> [What is being asked] Search the records for the string "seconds", then copy each line where it appears.

Stored dataset items
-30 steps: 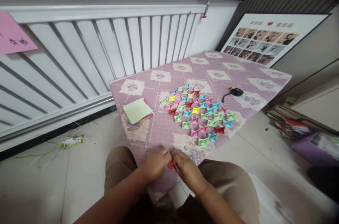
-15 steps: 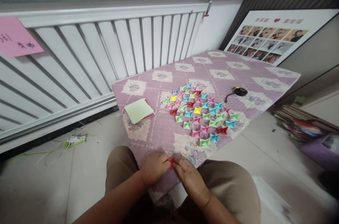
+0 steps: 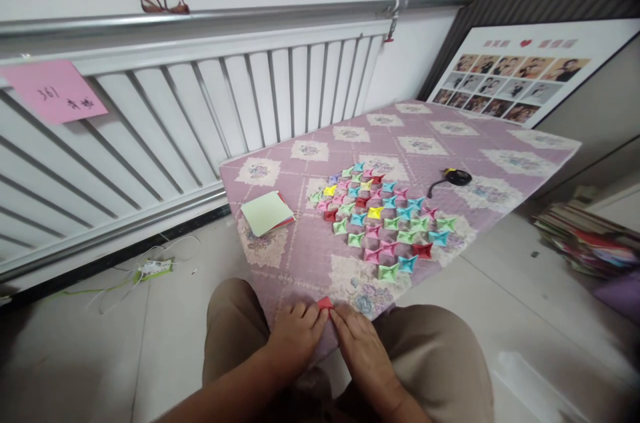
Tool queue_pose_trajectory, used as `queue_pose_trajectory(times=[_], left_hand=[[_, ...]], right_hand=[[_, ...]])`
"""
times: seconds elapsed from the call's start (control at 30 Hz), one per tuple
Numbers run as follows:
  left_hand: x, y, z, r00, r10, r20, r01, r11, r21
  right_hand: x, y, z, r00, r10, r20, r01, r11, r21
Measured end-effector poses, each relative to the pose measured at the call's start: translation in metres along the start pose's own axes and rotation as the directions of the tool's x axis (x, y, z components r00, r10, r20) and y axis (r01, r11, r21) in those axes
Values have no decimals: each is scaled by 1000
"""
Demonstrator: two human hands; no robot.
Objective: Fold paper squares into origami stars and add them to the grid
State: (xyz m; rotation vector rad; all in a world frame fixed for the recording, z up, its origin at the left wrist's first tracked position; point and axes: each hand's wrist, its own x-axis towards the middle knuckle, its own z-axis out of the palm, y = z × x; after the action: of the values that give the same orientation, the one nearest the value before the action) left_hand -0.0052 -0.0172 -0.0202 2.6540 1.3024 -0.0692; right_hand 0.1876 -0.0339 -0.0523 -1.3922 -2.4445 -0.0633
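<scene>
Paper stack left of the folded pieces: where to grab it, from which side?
Right-hand edge of the paper stack, likely, with the grip coming in low from the right. It lies flat on the tablecloth, so pinch top to bottom; lower sheets fan out past the top one on that side, which should give something to catch.

A purple patterned cloth (image 3: 383,144) covers the table (image 3: 296,264), stretching away ahead of the fingers (image 3: 346,321). Red paper (image 3: 325,303) lies right at the fingers. Ahead-left of them sits a paper stack (image 3: 267,212); ahead-right, slanting rows of coloured folds (image 3: 375,213); farther right, a black gadget (image 3: 459,177).
</scene>
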Motion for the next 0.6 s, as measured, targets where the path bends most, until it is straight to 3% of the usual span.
queue_pose_trajectory(times=[0.2,0.6], left_hand=[[0,6,2,999,-44,-22,44,999,21],[-2,12,0,997,-81,-19,82,993,81]], right_hand=[[2,0,-3,1000,5,5,-5,999,-33],[2,-3,-4,978,205,26,-207,967,148]])
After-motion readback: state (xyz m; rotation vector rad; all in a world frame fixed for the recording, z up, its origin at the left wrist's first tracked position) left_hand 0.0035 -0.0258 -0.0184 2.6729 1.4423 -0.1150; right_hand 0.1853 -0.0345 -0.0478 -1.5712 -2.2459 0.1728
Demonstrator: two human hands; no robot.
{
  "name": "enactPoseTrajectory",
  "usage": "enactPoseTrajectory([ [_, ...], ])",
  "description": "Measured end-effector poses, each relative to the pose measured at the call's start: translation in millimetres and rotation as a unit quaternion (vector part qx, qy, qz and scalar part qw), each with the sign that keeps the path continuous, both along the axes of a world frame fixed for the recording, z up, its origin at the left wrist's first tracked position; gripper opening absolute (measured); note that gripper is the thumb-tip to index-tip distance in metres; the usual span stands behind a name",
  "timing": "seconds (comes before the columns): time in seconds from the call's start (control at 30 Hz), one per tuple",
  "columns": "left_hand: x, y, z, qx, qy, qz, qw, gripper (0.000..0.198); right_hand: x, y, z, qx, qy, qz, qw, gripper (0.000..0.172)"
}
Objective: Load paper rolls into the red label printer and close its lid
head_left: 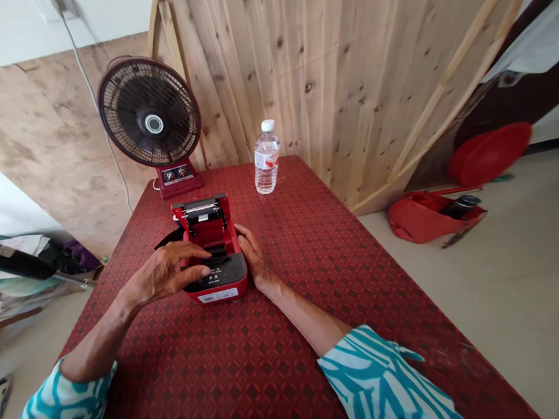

> [Output of the task]
times: seconds elapsed from the call's start (control at 30 Hz), one per tuple
  "timing": "seconds (comes before the columns): time in seconds from the call's start (control at 30 Hz), one per tuple",

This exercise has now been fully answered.